# What the task requires
Type out every line below exactly as it reads.

# Recorded information
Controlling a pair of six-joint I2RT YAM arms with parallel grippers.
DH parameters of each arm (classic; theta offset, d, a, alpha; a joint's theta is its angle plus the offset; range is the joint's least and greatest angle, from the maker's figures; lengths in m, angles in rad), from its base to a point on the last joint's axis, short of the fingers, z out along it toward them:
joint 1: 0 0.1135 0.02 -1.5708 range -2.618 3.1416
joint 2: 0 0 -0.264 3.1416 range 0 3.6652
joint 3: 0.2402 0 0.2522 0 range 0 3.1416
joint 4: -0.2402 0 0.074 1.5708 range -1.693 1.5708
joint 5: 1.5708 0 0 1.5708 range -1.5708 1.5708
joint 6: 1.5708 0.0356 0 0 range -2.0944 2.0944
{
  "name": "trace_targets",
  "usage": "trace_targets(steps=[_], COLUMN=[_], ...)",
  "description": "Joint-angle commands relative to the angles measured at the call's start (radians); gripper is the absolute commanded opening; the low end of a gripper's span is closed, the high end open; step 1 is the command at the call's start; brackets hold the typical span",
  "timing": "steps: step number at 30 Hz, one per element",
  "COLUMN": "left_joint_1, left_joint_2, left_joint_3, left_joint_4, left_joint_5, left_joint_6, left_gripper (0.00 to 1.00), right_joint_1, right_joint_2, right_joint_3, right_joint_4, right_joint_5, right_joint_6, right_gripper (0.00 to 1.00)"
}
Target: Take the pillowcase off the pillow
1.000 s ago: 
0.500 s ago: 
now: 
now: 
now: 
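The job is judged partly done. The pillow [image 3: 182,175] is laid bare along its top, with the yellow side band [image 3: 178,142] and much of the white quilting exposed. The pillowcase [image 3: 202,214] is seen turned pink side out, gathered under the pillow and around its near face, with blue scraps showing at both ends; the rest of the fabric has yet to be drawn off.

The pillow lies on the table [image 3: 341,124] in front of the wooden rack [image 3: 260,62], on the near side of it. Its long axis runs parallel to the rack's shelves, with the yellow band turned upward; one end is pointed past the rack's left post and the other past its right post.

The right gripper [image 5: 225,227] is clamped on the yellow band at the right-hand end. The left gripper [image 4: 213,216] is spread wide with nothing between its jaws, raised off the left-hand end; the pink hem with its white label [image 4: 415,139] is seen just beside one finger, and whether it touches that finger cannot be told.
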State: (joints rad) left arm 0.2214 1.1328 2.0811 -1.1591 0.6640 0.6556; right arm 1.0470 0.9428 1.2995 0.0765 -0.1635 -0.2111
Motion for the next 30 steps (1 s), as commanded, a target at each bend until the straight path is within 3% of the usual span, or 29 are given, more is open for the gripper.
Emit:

# Task result
Controlling a pair of six-joint I2RT YAM arms with parallel grippers.
DH parameters of each arm (classic; theta offset, d, a, alpha; a joint's theta is its angle plus the offset; range is the joint's least and greatest angle, from the maker's figures; lengths in m, angles in rad), from its base to a point on the last joint's axis, short of the fingers, z out along it toward them:
joint 1: 0 0.1135 0.02 -1.5708 range -2.618 3.1416
joint 2: 0 0 -0.264 3.1416 range 0 3.6652
joint 3: 0.2402 0 0.2522 0 range 0 3.1416
joint 4: -0.2402 0 0.074 1.5708 range -1.693 1.5708
joint 5: 1.5708 0 0 1.5708 range -1.5708 1.5708
joint 6: 1.5708 0.0356 0 0 range -2.0944 2.0944
{
  "name": "trace_targets",
  "usage": "trace_targets(steps=[_], COLUMN=[_], ...)",
  "description": "Joint-angle commands relative to the angles measured at the call's start (radians); gripper is the absolute commanded opening; the low end of a gripper's span is closed, the high end open; step 1 is the command at the call's start; brackets hold the typical span",
  "timing": "steps: step number at 30 Hz, one per element",
  "COLUMN": "left_joint_1, left_joint_2, left_joint_3, left_joint_4, left_joint_5, left_joint_6, left_gripper (0.00 to 1.00), right_joint_1, right_joint_2, right_joint_3, right_joint_4, right_joint_5, right_joint_6, right_gripper (0.00 to 1.00)"
}
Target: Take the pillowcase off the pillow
1.000 s ago: 
0.500 s ago: 
now: 
now: 
now: 
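The job is judged partly done. The pillow [image 3: 182,175] is laid bare along its top, with the yellow side band [image 3: 178,142] and much of the white quilting exposed. The pillowcase [image 3: 202,214] is seen turned pink side out, gathered under the pillow and around its near face, with blue scraps showing at both ends; the rest of the fabric has yet to be drawn off.

The pillow lies on the table [image 3: 341,124] in front of the wooden rack [image 3: 260,62], on the near side of it. Its long axis runs parallel to the rack's shelves, with the yellow band turned upward; one end is pointed past the rack's left post and the other past its right post.

The right gripper [image 5: 225,227] is clamped on the yellow band at the right-hand end. The left gripper [image 4: 213,216] is spread wide with nothing between its jaws, raised off the left-hand end; the pink hem with its white label [image 4: 415,139] is seen just beside one finger, and whether it touches that finger cannot be told.
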State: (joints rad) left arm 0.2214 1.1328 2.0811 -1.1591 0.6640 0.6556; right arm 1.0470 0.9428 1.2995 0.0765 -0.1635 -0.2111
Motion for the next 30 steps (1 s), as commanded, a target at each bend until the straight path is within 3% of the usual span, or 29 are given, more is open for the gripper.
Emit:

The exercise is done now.